Americanmanufacturing:localsourcingmain
Technologically, the differences between European and American manufactures were not important during the 16th and 17th centuries, although in the 18th century, as a result of the Industrial Revolution, the gap widened. Despite the existing obstacles to local development, European production was unable to conquer colonial markets:distances, geographical features and the state of the roads constituted a protectionist barrier that increased the cost of transport and the final sale price of the product. . Only in the ports were the prices of imported products (high-quality textiles at a high unit price, tools and other iron products, paper and medicines) more affordable. Therefore, the cliché that the Crown was opposed to colonial manufacturing development and that competition from European industry ruined American manufacturing is an oversimplification. The local manufactures, partly exploited by the indigenous people, were destined to supply the Popular demand. Certain manufactures did not compete with European ones, such as the manufacture of carts and other means of transport, private construction and public works, and the transformation of food products. The weakness of the peninsular industry and the limited development in some sectors of European manufactures allowed the Americans to grow faster. A basic need of the colonial world was clothing, which developed the textile sector, with the predominance of domestic forms of production.

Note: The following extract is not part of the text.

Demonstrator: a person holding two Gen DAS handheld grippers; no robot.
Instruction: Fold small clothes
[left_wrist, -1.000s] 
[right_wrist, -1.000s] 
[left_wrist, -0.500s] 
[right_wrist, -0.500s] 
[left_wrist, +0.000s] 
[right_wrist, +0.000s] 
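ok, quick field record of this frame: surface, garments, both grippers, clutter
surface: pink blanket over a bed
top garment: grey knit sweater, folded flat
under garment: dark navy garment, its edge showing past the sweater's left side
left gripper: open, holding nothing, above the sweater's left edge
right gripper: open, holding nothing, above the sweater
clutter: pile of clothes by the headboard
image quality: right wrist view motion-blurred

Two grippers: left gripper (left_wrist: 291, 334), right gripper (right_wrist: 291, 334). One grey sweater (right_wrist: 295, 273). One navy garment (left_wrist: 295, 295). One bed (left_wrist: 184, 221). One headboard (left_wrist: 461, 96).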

Rural farms were in the majority and used to employ indigenous labor. Its production was destined for the self-consumption of the family nucleus or the community, the owners of the spindles, looms and other means of production. The basic needs of the population, covered by domestic or family production, also affected ceramics, shoes, hats, tiles, bricks, soap, leather products, candles and a long etcetera that included glass and gunpowder factories.
The Obrajes
The craft production did not cover all the urban and mining demand. For this reason, since the 16th century, textile mills were developed, which required a greater capital investment than artisan workshops and oriented their production to larger markets. Demanding abundant labor, they used to be located in the most populated areas of New Spain, Peru, Quito or the Río de la Plata. The mills were classified according to the number of looms and the number of workers. On average they used to have 45 workers, although some reached 120. The entire mills had more than twelve looms and their corresponding number of indigenous workers, and the middle ones, between six and twelve. The open mills used free labor, there were also the trapiches, a smaller version that required less capital. Obrajes could also be classified according to their owner:the Crown, individuals or communities. Textile production, especially that of the mills, was centered on coarse woolen fabrics of low and medium quality (sayals, twills, cloths, shawls, blankets, blankets, and ponchos) and, to a lesser extent, cotton. At the beginning of the 17th century, there were about 300 mills in the Peruvian viceroyalty, which gives us an idea of their importance. Low quality and lower prices were decisive in guaranteeing its survival against European competition. However, in the American context of the 16th and 17th centuries, the mills were expensive enterprises and their price exceeded that of agricultural and livestock operations due to the high cost of equipment, supplies and labor, often transmitted along with the property ownership. The production of the mills required certain inputs, in addition to wool or cotton, such as dyes and some essential mineral substances for dyeing and washing fabrics. Despite the importance of the textile sector, there were other outstanding manufacturers, such as shipyards. The construction, maintenance and repair of ships stood out in Guayaquil, Havana and Asunción del Paraguay, favored by the availability of wood, pitch and textiles in their hinterlands .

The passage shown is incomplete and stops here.